It's easy to give up on the new Jessica Jones slow burn story arc.
Many times, during the course of episodes one to four, we found ourselves dozing off. And quite a few times we actually did, but we're glad we stuck with it.
See, season two of everyone's favorite black-clad, conflicted, and hard-drinking superheroine with a heart of gold starts off with a mystery. It then branches off and meanders into the lives of shark attack lawyer Jeri Hogarth (Carrie Anne Moss), reformed addict and now Jones's sidekick Malcolm Ducasse (Eka Darville), and more aptly entertaining into the transformation of Jones's adopted sister and radio host Patricia "Trish" Walker (Rachael Taylor)—but more on that later.
It's also too easy to develop beef with the scriptwriters since often, the story is just plain burdened by the weight of too much introspection and the necessary pace for such sanguine meditations.
The early bombast and gung-ho pace of season one is gone and, with it, much of the entertaining spectacle of the waif-figured Jessica taking on hordes of baddies with fists and fury. In its place we get a deep, intimate, and very personal insight into mental illness and the unique dillema of how someone with powers can grapple with trauma.
Who exactly is Jessica Jones and what happened to her prior to becoming Kilgrave's (the amazingly sinister ex-Doctor Who David Tennant) main squeeze?
At her anger management sessions, she's asked to 12-step her way into examining what may be at the root of her explosive tantrums. She's handed a stress ball and told to bounce it off the wall as she recites her litany of issues.
"My whole family was killed in a car accident," she declares. "Someone did horrific experiments on me. I was abducted, raped, and forced to kill someone. And I'm in here bouncing a goddamned ball!"

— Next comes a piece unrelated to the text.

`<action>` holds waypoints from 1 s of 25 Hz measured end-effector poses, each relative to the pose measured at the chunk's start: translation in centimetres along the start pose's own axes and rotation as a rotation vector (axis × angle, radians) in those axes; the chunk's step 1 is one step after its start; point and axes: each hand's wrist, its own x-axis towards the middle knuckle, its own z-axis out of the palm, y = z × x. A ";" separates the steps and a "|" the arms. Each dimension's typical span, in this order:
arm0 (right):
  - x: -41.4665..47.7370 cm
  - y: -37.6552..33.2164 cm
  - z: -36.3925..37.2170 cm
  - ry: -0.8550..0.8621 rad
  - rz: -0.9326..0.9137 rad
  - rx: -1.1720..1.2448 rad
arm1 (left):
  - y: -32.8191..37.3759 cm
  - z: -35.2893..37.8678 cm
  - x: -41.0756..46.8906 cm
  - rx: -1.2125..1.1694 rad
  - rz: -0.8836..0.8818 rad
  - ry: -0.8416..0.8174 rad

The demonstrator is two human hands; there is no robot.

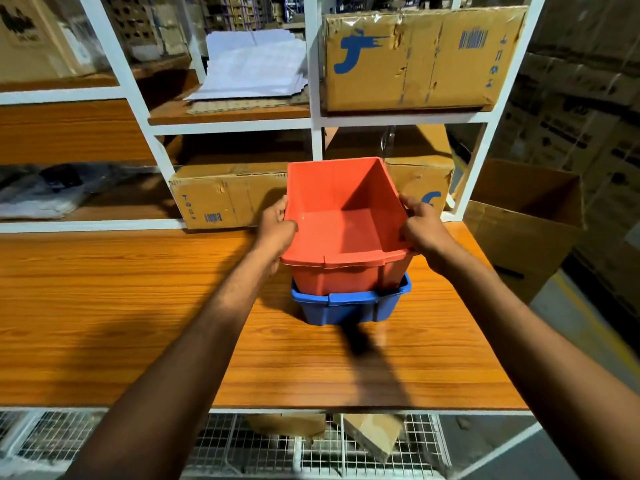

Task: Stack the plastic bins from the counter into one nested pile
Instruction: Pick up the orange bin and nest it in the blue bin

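Between both sets of fingers: red bin (341, 216), open top up, sitting partly inside blue bin (349, 306) on wooden counter (138, 306). Left hand (277, 230) grips red bin's left rim, thumb hooked over edge, fingers curled down outer wall. Right hand (420, 230) grips right rim same way, thumb inside, fingers wrapped outside. Blue bin directly below fingers, rim showing under red bin. Beyond fingertips: cardboard box (221, 199) on shelf, second cardboard box (419, 60) higher up.
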 end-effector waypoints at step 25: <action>-0.9 6.7 2.2 -0.012 0.016 -0.309 | -9.6 0.6 3.3 0.166 -0.074 -0.114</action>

Said ball then crashes through the wall and frightens her fellow session members so bad they swear off their uncontrolled exhortations of rage for good. Did we expect this scene to turn out any other way?
Krysten Ritter's magnetism as superpowered private eye is as intact as ever and she's given plenty of chances to breathe life into Jessica with her acting chops through 13 episodes. She is fascinating to watch as she endeavors in her investigation and how there is no right, easy way to resolve your affairs when you're "afflicted" with super strength and it takes several bottles to even dent your mental faculties.
In the first few episodes Jessica acquires clues in the form of IGH, the organization that experimented on her and which she plans to investigate. Her motive: to make sense of 17 years worth of clues, questions, and unresolved frustrations about her family and the nature of her powers.
Soon enough, it all devolves into a mess as she uncovers more and more facts, disjointed as they are, and assembles them together into a fragmented whole. With the baggage right at her doorstep Jessica gets to inspect her life in close detail and her guilt about the violence and death she's inflicted on others while she was Kilgrave's slave. That guilt is so powerful she feels the need to distance herself from everything she feels lest they bring about more damage to those around her.
Can you even consider Jessica an alcoholic if she's barely impaired after several bottles?
Speaking of those around her, they're not exactly free of problems, moral or mental, themselves.
Carrie-Anne Moss's nuanced performance, in particular, makes Jeri Hogarth's relatively minor issues about her place in her company a scene stealer as she's faced with her own mortality, and the attendant temptation, fear, and a loss of control that it brings.
Malcolm’s blossoming into a more active role in Alias Investigations—trying to fend off a corporate takeover by a rival PI firm—should have been an interesting branch of story but instead transpires as an irritating, uncouth younger brother dynamic too eager to please.
It's hard to talk about Trish Walker's storyline without undue spoilers, but suffice to say her arc should have been the most intriguing one but often fails to stand up on its own because of disjointed and senseless writing.
A shame, really, since Rachael Taylor looks like she put a lot of work into giving Trish dimension and texture. Still, all of the Trish Walker stuff sets up a nice cliffhanger for season three.
"With great power comes great mental illness," declares one of the characters to Jessica and the arc of season two tries to embody that even as it flounders early on with story hiccups and pacing.
Our advice is, if you aren't sick of it by then, to stick it out until episode five when the goods are delivered. Episode seven, in particular, provides all the incendiary denoument that the revelations of the frontloaded narrative throat-clearing has set up and it's pretty rewarding in a tragicomic way.